**What to produce**: Only the lines from the one with "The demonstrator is" to the end of the data below should be returned, each exactly as it stands.

**Available data**:
****

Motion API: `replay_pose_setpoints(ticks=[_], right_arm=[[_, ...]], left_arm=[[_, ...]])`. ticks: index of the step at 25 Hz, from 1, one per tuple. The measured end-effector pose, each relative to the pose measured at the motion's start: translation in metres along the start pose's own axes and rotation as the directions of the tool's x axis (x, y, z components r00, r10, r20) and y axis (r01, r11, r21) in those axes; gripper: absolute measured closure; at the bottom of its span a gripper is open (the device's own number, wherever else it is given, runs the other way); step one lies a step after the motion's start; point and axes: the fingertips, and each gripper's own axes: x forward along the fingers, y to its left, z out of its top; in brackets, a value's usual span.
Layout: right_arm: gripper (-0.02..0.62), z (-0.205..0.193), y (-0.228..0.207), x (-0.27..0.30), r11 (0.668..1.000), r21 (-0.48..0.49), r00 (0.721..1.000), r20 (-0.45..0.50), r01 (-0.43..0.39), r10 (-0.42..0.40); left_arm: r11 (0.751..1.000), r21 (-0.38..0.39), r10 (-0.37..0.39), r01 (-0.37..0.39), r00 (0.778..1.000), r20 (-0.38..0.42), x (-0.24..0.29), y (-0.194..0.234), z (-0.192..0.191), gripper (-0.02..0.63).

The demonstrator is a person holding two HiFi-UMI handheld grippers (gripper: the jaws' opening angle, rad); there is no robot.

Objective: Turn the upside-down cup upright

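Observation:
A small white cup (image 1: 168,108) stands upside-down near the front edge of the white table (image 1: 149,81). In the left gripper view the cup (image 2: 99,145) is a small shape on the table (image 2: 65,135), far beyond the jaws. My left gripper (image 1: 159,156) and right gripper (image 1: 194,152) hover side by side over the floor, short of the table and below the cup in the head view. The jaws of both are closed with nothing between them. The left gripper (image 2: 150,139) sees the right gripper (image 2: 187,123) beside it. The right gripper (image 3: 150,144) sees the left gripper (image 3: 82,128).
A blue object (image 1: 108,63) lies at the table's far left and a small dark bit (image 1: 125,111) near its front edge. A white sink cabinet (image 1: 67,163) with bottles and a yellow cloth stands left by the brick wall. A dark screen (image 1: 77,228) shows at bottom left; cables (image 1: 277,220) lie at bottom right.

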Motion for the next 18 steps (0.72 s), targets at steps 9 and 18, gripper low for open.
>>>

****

**Exercise solution**:
The demonstrator is a person holding two HiFi-UMI handheld grippers (gripper: the jaws' opening angle, rad); there is no robot.

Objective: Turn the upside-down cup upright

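Observation:
A small white cup (image 1: 168,108) stands upside-down near the front edge of the white table (image 1: 149,81). In the left gripper view the cup (image 2: 99,145) is a small shape on the table (image 2: 65,135), far beyond the jaws. My left gripper (image 1: 159,156) and right gripper (image 1: 194,152) hover side by side over the floor, short of the table and below the cup in the head view. The jaws of both are closed with nothing between them. The left gripper (image 2: 150,139) sees the right gripper (image 2: 187,123) beside it. The right gripper (image 3: 150,144) sees the left gripper (image 3: 82,128).
A blue object (image 1: 108,63) lies at the table's far left and a small dark bit (image 1: 125,111) near its front edge. A white sink cabinet (image 1: 67,163) with bottles and a yellow cloth stands left by the brick wall. A dark screen (image 1: 77,228) shows at bottom left; cables (image 1: 277,220) lie at bottom right.
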
Motion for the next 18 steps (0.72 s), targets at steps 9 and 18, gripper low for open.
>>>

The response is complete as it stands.